=== Instructions to follow ===
The answer must be a single number: the count of lines below that contain the string "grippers".

========

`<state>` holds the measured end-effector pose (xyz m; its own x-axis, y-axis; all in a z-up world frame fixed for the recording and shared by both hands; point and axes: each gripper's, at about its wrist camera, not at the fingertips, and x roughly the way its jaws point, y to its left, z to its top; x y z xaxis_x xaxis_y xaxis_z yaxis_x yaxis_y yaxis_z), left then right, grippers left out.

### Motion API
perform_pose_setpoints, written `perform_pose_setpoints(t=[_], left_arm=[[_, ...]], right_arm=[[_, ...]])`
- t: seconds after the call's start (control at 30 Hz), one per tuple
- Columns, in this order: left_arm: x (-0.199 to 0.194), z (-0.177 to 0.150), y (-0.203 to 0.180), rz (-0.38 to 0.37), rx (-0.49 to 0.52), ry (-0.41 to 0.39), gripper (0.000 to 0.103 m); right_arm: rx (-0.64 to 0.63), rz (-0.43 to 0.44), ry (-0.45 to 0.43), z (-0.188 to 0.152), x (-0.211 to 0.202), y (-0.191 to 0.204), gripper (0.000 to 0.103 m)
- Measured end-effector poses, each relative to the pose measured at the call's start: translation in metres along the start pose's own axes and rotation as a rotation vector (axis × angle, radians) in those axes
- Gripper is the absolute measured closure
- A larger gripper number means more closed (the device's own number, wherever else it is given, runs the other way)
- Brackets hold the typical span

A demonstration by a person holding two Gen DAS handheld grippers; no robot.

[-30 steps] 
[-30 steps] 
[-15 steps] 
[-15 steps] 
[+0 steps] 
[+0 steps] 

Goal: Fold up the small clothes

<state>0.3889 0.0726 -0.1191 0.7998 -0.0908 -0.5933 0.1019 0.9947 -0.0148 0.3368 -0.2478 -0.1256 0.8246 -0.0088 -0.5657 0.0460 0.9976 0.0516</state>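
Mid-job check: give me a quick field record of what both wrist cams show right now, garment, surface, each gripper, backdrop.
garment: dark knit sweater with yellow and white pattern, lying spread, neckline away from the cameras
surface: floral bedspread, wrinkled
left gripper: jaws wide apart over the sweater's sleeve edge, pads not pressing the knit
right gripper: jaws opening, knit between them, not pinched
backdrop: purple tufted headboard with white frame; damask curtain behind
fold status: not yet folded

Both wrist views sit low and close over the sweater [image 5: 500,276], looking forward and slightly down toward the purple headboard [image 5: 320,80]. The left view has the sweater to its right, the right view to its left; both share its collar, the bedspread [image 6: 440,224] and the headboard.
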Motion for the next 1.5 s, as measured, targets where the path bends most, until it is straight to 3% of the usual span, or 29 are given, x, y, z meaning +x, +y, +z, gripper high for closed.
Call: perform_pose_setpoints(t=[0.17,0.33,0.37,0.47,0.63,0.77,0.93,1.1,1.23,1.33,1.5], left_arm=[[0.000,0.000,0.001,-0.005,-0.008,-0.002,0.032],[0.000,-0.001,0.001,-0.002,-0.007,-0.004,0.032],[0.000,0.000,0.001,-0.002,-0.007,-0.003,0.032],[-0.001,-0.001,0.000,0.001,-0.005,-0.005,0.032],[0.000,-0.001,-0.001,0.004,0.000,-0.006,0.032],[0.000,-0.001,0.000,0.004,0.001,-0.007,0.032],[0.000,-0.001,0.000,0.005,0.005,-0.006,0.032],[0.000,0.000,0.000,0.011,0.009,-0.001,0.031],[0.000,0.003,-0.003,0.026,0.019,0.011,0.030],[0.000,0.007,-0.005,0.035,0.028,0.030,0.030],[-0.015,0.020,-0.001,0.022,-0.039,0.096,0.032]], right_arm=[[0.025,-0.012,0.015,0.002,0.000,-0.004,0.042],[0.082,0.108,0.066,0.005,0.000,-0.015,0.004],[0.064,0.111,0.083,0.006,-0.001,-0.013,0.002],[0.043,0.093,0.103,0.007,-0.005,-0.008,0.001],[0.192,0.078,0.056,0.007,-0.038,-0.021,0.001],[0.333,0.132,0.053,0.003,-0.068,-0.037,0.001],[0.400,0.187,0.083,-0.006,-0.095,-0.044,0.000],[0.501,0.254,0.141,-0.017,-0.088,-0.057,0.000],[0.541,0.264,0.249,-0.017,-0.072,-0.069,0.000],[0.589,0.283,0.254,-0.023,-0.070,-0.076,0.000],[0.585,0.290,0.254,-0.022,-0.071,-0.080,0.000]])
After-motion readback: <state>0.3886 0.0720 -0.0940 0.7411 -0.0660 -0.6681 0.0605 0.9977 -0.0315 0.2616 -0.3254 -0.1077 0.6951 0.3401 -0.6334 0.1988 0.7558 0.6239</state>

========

=== Output ===
2